▶ Task to complete: Where does the string "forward" appear in the material? Copy each line that holds it.

(Material for the task Opens)

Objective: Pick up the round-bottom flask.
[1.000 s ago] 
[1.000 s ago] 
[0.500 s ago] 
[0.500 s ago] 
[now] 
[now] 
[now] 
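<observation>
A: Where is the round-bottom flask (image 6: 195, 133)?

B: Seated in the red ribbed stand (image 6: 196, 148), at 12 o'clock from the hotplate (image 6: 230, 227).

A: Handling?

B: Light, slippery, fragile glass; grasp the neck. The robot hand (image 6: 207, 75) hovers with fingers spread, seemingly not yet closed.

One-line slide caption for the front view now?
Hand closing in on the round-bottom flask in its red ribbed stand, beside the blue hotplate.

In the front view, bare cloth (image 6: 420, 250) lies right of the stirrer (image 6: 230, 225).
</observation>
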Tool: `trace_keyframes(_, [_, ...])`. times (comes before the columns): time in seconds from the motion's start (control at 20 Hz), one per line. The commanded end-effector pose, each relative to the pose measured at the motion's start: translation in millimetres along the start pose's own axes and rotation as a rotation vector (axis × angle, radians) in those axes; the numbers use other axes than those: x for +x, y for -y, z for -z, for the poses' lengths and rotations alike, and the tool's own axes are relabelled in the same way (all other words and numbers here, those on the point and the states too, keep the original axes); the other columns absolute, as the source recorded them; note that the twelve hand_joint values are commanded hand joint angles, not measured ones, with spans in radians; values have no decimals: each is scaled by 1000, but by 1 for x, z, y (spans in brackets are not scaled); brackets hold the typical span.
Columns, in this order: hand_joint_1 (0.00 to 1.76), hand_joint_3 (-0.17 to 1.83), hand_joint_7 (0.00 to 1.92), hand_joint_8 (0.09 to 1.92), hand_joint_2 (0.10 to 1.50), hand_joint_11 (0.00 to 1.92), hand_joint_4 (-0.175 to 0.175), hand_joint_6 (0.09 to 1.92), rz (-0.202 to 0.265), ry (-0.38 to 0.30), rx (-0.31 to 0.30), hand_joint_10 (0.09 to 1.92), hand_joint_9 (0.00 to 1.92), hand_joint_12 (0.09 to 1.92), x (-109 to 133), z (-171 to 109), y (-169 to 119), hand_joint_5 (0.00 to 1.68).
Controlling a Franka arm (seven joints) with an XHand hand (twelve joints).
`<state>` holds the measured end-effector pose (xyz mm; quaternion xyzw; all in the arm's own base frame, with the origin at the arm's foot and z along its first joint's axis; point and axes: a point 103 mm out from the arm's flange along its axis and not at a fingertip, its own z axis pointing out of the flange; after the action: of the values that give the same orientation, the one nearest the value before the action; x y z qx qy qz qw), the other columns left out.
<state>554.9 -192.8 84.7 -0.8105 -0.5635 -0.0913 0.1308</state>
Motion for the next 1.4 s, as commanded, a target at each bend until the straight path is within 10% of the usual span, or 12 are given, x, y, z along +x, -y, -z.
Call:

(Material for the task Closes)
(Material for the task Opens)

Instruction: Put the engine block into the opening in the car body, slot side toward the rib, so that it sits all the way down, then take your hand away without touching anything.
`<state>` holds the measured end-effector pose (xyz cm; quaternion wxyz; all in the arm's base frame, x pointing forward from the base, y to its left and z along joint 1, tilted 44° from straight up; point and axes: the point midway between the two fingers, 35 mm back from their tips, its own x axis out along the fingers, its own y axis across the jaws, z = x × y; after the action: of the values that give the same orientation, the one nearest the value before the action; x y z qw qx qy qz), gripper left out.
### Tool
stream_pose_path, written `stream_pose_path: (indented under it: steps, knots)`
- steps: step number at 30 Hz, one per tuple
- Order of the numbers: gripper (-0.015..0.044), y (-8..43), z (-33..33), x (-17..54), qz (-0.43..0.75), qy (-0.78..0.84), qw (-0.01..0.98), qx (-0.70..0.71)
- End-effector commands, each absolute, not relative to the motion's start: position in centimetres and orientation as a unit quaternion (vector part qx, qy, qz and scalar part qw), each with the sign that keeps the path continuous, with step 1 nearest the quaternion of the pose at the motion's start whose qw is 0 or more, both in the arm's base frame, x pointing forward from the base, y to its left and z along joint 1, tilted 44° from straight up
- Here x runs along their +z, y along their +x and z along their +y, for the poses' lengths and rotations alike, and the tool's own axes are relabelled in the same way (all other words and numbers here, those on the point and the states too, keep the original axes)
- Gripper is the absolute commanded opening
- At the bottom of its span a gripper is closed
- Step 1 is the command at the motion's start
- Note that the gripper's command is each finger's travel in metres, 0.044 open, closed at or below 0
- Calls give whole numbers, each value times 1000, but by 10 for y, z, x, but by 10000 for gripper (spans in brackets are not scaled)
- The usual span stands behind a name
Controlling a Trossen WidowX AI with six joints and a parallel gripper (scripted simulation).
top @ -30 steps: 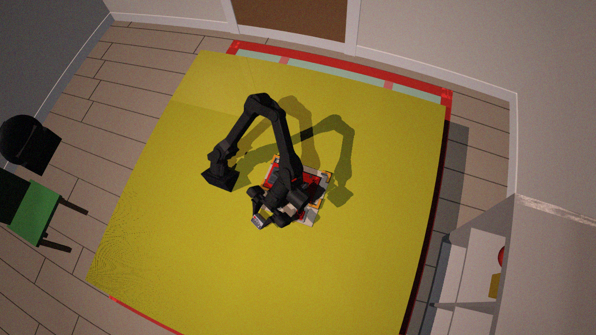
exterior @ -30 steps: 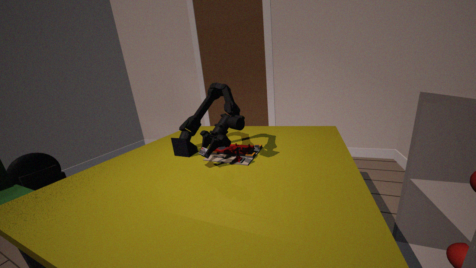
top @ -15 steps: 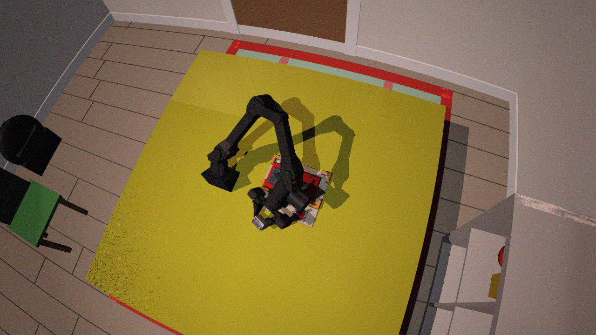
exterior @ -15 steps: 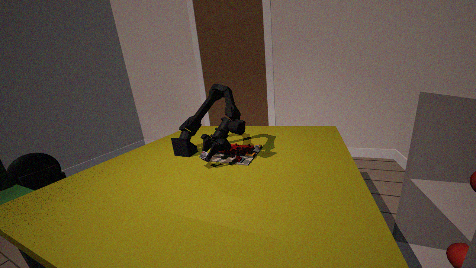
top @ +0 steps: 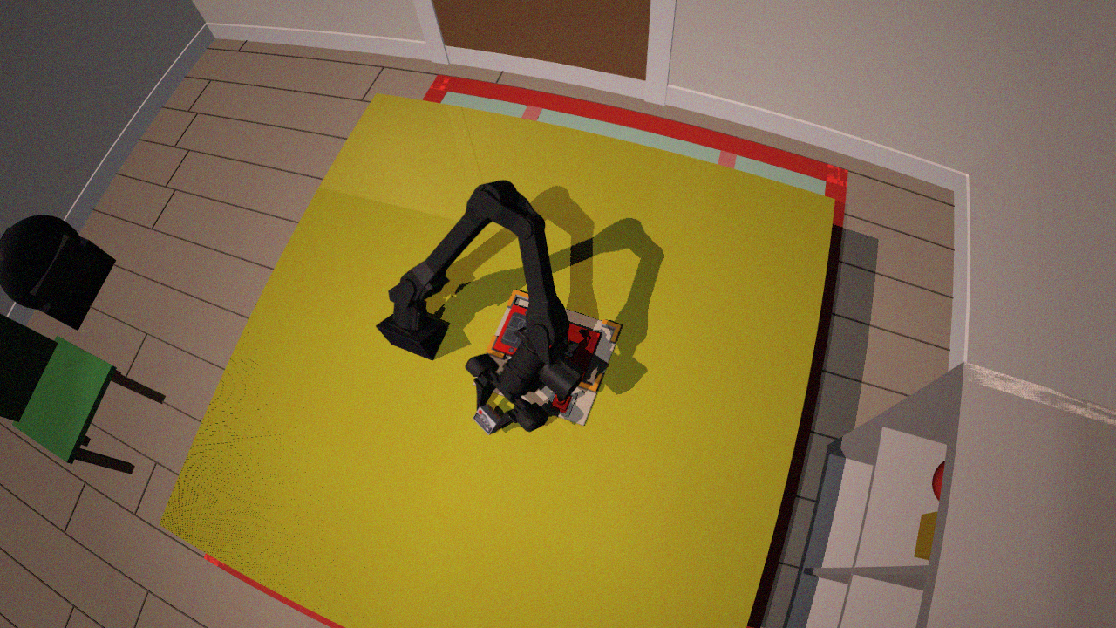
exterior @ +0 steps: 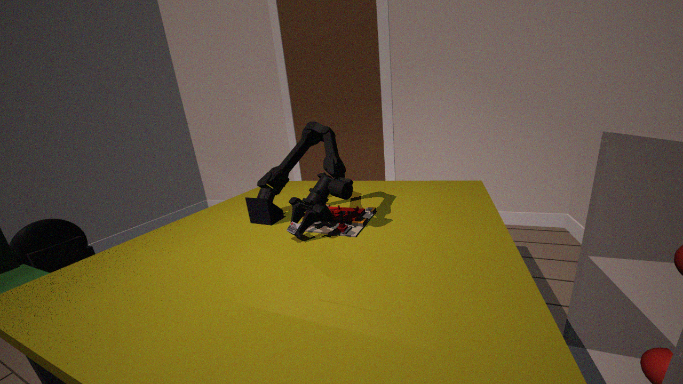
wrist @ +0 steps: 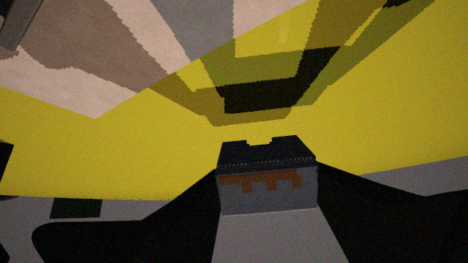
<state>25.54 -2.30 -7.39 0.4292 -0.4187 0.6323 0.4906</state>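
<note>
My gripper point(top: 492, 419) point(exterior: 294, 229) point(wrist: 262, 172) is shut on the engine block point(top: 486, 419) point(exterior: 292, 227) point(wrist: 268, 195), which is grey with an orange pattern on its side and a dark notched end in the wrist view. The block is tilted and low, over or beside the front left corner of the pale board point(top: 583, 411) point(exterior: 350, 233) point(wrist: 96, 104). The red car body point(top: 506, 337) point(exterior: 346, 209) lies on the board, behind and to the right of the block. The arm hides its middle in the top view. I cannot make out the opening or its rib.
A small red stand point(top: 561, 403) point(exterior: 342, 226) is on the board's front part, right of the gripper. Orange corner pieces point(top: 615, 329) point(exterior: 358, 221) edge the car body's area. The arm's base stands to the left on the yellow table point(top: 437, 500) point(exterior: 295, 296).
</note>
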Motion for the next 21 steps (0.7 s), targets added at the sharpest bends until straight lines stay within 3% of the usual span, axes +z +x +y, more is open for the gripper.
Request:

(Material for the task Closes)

▶ Your response:
`<state>` holds the measured end-effector pose (xyz cm; quaternion wxyz; all in the arm's base frame, x pointing forward from the base, y to its left and z along joint 1, tilted 44° from straight up; point and axes: the point midway between the two fingers, 35 mm back from their tips, its own x axis out along the fingers, its own y axis across the jaws, z = x × y; after the action: of the values that give the same orientation, the one nearest the value before the action; x y z qw qx qy qz), gripper left out.
- End-effector commands, each absolute, not relative to the motion's start: position in centimetres and orientation as a unit quaternion (vector part qx, qy, qz and scalar part qw), each with the sign that keeps the path continuous, with step 1 nearest the quaternion of the pose at the motion's start whose qw is 0 or more, both in the arm's base frame, x pointing forward from the base, y to its left and z along joint 1, tilted 44° from straight up

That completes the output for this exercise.